Read through the lines below and copy the ones holding the string "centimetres".

Records excerpted from a collection
= = =
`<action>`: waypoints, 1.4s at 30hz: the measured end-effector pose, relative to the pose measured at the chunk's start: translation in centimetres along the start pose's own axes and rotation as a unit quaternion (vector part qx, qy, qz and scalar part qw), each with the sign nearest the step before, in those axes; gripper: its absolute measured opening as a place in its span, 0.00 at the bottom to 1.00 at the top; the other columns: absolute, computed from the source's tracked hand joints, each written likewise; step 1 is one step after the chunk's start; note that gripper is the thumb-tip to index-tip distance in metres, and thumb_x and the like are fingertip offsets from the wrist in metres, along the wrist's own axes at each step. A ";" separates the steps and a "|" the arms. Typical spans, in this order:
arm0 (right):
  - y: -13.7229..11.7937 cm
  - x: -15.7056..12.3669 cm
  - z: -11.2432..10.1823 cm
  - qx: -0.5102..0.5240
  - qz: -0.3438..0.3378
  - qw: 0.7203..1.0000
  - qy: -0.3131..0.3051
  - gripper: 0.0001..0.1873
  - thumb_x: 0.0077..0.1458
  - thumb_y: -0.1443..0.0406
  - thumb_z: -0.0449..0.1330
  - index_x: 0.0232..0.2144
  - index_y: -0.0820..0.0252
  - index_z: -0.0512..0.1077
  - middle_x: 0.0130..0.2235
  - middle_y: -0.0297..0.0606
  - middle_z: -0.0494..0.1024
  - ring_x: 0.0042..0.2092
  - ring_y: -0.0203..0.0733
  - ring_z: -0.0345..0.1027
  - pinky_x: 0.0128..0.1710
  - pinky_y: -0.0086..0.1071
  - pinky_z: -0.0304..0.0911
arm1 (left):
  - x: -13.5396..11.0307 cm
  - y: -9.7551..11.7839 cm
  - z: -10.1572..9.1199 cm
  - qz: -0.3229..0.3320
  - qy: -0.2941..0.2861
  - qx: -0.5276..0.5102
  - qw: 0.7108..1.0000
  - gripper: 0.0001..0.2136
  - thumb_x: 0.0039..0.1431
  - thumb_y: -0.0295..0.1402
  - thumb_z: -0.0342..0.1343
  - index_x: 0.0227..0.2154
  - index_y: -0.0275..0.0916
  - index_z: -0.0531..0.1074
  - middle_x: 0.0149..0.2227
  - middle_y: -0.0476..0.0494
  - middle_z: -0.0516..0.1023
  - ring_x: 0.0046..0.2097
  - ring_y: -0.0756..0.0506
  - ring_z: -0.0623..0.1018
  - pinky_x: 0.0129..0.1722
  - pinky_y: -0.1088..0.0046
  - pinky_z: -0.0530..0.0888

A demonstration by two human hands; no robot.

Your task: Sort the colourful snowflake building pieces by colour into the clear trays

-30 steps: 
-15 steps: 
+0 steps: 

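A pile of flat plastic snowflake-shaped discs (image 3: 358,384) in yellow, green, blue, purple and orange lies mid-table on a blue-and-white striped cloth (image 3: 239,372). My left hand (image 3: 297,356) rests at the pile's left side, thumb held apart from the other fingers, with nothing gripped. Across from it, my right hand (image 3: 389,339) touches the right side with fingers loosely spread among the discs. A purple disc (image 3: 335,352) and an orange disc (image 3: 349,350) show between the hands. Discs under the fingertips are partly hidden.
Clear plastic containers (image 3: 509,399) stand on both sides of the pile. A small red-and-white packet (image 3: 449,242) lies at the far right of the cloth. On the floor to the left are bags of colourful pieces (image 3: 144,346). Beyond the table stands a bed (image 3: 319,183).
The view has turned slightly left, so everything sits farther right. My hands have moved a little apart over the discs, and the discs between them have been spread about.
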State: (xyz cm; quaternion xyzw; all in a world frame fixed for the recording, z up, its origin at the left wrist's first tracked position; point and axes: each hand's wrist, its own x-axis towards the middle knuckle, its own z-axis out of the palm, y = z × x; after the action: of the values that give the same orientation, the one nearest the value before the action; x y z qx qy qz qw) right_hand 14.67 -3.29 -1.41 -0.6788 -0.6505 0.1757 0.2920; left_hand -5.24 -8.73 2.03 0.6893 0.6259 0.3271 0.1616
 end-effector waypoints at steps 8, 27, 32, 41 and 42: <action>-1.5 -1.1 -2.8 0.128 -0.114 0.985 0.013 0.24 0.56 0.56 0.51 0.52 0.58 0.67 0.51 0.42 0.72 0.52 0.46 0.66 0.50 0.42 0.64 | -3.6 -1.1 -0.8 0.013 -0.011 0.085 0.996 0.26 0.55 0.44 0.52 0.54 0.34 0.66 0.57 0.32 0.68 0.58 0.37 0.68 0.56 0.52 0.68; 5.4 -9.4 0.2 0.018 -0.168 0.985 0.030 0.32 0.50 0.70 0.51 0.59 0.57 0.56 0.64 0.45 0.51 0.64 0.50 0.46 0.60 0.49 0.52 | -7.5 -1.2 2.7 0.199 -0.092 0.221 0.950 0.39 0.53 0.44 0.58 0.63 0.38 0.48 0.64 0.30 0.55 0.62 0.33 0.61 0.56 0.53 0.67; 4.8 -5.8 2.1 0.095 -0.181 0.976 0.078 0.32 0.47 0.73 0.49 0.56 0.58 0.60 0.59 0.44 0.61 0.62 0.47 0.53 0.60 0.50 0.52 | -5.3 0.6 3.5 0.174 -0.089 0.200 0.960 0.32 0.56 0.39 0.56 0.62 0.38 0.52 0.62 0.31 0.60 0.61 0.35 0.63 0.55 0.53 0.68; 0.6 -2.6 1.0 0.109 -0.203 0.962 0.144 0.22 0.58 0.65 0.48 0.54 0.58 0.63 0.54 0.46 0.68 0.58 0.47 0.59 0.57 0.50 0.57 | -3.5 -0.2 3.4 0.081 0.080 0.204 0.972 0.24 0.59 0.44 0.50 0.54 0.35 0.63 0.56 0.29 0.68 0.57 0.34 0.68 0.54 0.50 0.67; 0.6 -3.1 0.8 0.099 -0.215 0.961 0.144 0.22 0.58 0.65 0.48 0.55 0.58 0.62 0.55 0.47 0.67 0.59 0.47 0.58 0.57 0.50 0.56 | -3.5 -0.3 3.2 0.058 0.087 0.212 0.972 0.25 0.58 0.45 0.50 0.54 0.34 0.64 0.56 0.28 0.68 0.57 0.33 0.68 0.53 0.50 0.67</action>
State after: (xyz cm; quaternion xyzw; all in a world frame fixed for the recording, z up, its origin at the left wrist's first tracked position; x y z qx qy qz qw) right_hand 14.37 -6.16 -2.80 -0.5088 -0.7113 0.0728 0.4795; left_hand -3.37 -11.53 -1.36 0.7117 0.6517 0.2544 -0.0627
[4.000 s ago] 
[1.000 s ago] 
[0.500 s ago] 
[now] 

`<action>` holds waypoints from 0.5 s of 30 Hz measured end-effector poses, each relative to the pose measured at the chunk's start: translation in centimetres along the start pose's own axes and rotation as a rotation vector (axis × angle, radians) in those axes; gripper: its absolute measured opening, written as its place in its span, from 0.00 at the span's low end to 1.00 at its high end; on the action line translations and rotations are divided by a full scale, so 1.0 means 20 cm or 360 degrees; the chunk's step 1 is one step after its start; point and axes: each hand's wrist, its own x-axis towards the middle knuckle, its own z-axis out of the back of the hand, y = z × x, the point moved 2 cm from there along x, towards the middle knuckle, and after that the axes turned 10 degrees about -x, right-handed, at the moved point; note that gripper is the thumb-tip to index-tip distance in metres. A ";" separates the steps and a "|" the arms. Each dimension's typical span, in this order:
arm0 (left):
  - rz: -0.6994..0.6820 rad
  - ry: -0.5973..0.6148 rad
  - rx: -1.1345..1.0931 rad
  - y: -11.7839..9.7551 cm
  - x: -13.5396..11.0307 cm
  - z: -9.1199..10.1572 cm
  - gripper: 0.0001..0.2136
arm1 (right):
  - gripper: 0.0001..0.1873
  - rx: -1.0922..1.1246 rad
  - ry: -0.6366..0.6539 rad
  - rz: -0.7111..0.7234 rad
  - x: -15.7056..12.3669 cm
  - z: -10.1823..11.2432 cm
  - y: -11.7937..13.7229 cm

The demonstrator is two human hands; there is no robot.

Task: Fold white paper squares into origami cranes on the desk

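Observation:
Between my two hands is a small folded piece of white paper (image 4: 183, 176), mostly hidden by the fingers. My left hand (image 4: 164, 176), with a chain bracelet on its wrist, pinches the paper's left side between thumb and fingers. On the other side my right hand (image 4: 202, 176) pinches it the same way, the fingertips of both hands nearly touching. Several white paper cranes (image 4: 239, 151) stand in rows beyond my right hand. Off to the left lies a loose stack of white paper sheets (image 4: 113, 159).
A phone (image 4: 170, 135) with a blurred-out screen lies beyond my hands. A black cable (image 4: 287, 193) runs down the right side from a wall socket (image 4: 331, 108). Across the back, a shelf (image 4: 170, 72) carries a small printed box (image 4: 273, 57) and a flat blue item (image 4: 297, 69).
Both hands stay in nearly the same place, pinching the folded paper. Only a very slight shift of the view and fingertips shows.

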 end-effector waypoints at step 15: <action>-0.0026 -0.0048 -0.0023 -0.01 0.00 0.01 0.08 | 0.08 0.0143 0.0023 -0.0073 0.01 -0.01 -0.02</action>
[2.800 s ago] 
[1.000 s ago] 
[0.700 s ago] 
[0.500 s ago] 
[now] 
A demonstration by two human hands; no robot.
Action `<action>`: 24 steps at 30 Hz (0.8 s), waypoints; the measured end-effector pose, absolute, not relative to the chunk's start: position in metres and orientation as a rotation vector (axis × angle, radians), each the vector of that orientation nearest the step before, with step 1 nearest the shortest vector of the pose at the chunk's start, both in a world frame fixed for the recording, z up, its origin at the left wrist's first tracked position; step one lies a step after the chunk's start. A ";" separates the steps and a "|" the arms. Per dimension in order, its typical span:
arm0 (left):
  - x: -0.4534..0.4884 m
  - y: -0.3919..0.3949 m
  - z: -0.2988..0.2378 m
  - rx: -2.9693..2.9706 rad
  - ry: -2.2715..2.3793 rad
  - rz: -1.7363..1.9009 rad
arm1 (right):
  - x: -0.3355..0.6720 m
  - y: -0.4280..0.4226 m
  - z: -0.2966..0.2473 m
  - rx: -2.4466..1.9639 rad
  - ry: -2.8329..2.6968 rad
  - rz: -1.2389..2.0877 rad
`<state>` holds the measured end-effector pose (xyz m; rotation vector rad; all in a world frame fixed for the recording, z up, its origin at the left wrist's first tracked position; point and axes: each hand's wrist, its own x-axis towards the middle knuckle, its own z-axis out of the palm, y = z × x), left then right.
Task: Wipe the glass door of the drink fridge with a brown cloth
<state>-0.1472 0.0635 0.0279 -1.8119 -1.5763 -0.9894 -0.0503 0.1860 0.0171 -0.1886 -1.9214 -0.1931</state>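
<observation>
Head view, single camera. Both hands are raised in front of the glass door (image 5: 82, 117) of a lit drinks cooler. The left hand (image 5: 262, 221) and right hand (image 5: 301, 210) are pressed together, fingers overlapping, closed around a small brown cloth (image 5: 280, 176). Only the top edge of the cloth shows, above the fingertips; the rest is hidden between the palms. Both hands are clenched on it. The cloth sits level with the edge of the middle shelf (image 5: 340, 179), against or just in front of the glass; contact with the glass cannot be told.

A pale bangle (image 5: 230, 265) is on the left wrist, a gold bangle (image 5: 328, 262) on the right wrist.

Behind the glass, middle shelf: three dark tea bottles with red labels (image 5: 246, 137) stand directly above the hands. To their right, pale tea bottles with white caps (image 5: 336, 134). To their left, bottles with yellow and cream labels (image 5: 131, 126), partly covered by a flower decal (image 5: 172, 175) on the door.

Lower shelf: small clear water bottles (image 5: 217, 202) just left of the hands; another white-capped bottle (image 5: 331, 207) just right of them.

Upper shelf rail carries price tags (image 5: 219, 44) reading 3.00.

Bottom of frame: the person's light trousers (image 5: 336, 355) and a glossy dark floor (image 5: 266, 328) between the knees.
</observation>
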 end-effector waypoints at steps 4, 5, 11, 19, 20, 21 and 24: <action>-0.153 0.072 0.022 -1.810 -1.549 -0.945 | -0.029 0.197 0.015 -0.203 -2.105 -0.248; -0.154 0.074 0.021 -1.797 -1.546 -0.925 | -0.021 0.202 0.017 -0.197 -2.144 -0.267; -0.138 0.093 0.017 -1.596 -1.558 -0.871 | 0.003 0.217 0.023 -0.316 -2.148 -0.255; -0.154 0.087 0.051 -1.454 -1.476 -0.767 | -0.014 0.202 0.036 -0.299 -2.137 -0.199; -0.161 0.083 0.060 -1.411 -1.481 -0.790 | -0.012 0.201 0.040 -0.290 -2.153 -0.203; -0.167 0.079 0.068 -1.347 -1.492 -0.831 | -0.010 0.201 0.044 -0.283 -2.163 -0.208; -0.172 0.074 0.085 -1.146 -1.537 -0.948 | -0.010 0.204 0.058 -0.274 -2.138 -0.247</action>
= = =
- **YOUR RESPONSE**
`<action>`: waypoints, 1.4s at 30hz: the measured end-effector pose, relative to the pose measured at the chunk's start: translation in centimetres along the start pose's own axes and rotation as a unit quaternion (vector part qx, qy, qz and scalar part qw), each with the sign nearest the step before, in those axes; gripper: its absolute measured opening as a place in its span, 0.00 at the bottom to 1.00 at the top; the other columns: absolute, computed from the source's tracked hand joints, each written likewise; step 1 is one step after the chunk's start; note that gripper is the thumb-tip to index-tip distance in metres, and thumb_x and the like are fingertip offsets from the wrist in metres, along the wrist's own axes at each step. A ";" separates the steps and a "|" the arms. Typical spans, in this order:
`<action>` holds waypoints from 0.5 s of 30 Hz measured end-effector poses, each relative to the pose measured at the chunk's start: translation in centimetres along the start pose's own axes and rotation as a rotation vector (axis × angle, radians) in those axes; gripper: its absolute measured opening, written as its place in its span, from 0.00 at the span's low end to 1.00 at its high end; on the action line translations and rotations are divided by a full scale, so 1.0 means 20 cm or 360 degrees; the chunk's step 1 is one step after its start; point and axes: each hand's wrist, its own x-axis towards the middle knuckle, its own z-axis out of the back of the hand, y = z × x, the point moved 2 cm from there along x, towards the middle knuckle, and after that the axes turned 10 degrees about -x, right-handed, at the moved point; note that gripper is the thumb-tip to index-tip distance in metres. A ";" separates the steps and a "|" the arms. Each dimension's typical span, in this order:

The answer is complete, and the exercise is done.